When evaluating and comparing models using leave-one-out cross-validation (LOO-CV), the uncertainty of the estimate is typically assessed using the variance of the sampling distribution. Considering the uncertainty is important, as the variability of the estimate can be high in some cases. Previous studies show that no general unbiased variance estimator can be constructed, that would apply for any utility or loss measure and any model. We show that it is possible to construct an unbiased estimator considering a specific predictive performance measure and model.
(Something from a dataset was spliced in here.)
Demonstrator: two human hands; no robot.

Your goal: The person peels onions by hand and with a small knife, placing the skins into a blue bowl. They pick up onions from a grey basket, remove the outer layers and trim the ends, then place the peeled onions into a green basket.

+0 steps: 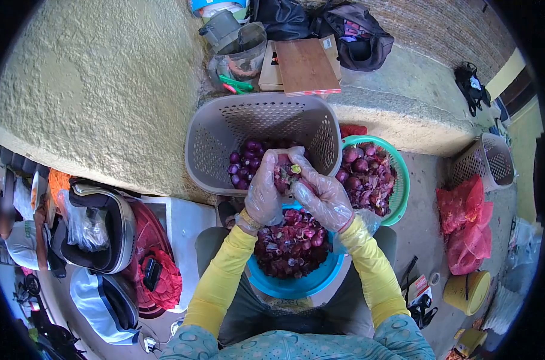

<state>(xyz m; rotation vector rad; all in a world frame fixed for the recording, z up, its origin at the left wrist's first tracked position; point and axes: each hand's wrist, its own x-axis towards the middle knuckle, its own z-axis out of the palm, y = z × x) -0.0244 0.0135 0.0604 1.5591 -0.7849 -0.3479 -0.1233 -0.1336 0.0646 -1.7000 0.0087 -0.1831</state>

We demonstrate an unbiased sampling distribution variance estimator for the Bayesian normal model with fixed model variance using the expected log pointwise predictive density (elpd) utility score. This example demonstrates that it is possible to obtain improved, problem-specific, unbiased estimators for assessing the uncertainty in LOO-CV estimation.

Suggested Citation

  • Tuomas Sivula & Måns Magnusson & Aki Vehtari, 2023. "Unbiased estimator for the variance of the leave-one-out cross-validation estimator for a Bayesian normal model with fixed variance," Communications in Statistics - Theory and Methods, Taylor & Francis Journals, vol. 52(16), pages 5877-5899, August.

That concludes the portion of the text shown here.